La puerta del piso que había enfrente del mío, el tercero segunda, estaba ligeramente abierta. De una manera inapreciable. No me sorprendió demasiado, porque, tratándose de mi maravillosa vecina, todo era posible. Lo que sí me sorprendió fue que ella estuviese ya en casa. Laura Torras no era nada común, así que me la imaginaba tostándose al sol en cualquier playa caribeña y, por desgracia para la mayoría, acompañada. Por algo era una de las mujeres más bellas que jamás hubiese visto. Era tan bella como distante en lo que respecta a mí, aunque a veces hablásemos en el ascensor o en el rellano, como los buenos vecinos que éramos.
Por Dios, Laura Torras era todo lo que los solitarios y no tan solitarios sueñan alguna vez en la monotonía de sus existencias: el deseo, la fantasía, el morbo, la suma visual de cientos de modelos que aparecen en las pasarelas y que te vacían el sentido en los reportajes de televisión, y el resumen de todas las actrices que te quitan el sentido en la butaca del cine. Era la suma y el resumen de todo porque ella era real, estaba allí, en la puerta de enfrente de mi piso. Olía a vida y era la vida.
Encendí el interruptor de la luz. Había demasiado silencio como para justificar el que aquella puerta estuviese entornada. Y hubo todavía más cuando el ascensor se detuvo en el rellano y terminó su suave zumbido. En verano, los ladrones saquean no pocos pisos en las casas-mausoleo de la parte alta. Las alternativas más viables, sin embargo, eran dos: que Laura estuviese dentro porque olvidó algo al salir y había vuelto a entrar, o que al salir se hubiese dejado la puerta mal cerrada.
Me acerqué.
Y abrí la puerta un poco más, apenas un palmo, sólo para escuchar mejor.
La luz que tenía a mis espaldas apenas si desparramó un poco de claridad más allá del quicio de la puerta de madera tapizada con piel negra.
Suficiente para que viera las manchas, oscuras.
Nacían a un metro escaso de la entrada y desaparecían en el interior del recibidor.

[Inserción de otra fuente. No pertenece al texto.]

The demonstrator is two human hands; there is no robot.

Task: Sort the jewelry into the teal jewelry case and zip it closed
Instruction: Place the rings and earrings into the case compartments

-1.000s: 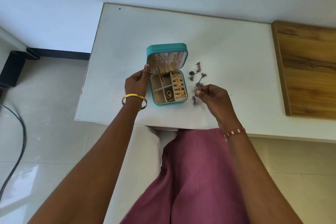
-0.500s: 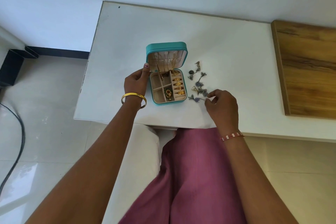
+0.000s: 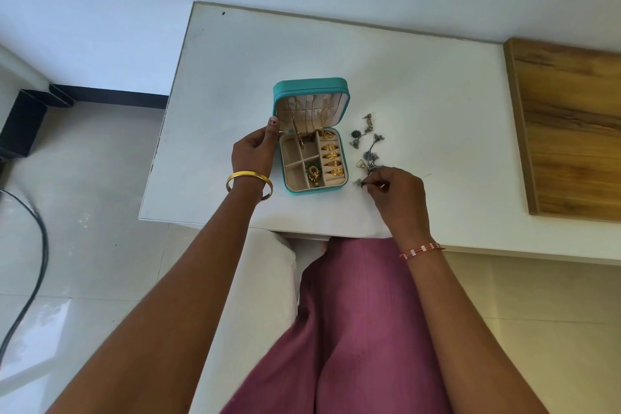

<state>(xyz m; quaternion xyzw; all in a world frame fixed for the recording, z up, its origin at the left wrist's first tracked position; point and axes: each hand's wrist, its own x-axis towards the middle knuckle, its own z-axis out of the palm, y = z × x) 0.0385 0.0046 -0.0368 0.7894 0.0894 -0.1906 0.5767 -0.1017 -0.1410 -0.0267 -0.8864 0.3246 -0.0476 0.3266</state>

Soy curioso, es evidente. Soy periodista. Eso no me da ninguna licencia, pero sí es una coartada para hacer según qué cosas. Los periodistas lo justificamos todo. Y también los escritores. Sin embargo, debo decir en mi favor que las manchas de sangre son iguales en todas partes. Y había visto bastantes en mi vida.
– ¡Laura!
No tuve ninguna respuesta.
Abrí la luz del recibidor. Era de diseño. Una docena de puntos de luz, muy tenues, acribilló el lugar desde las alturas. El piso también era de diseño, pero ya había estado allí una vez y no me fijé demasiado. En cambio, lo de las manchas era otra cosa. Empapaban la moqueta. Y no eran pocas. Una de ellas era enorme.
Luego seguían un rastro hacia el interior del piso.
– ¡Laura!
Me agaché y rocé la mancha más próxima. No estaba seca, pero tampoco era de cinco minutos antes. La humedad y el calor me transmitieron un tacto pegajoso. El vértigo que ya había nacido en mí con la primera alarma se me disparó y me empujó. Supongo que debí haber salido para llamar a la policía, pero es evidente que no lo hice. Nací periodista. Cerré la puerta, más por inercia que por cualquier otra cosa, y mientras trataba de no pisar ninguna de aquellas alarmas enrojecidas di un par de pasos hasta la puerta que comunicaba el recibidor con el resto del piso.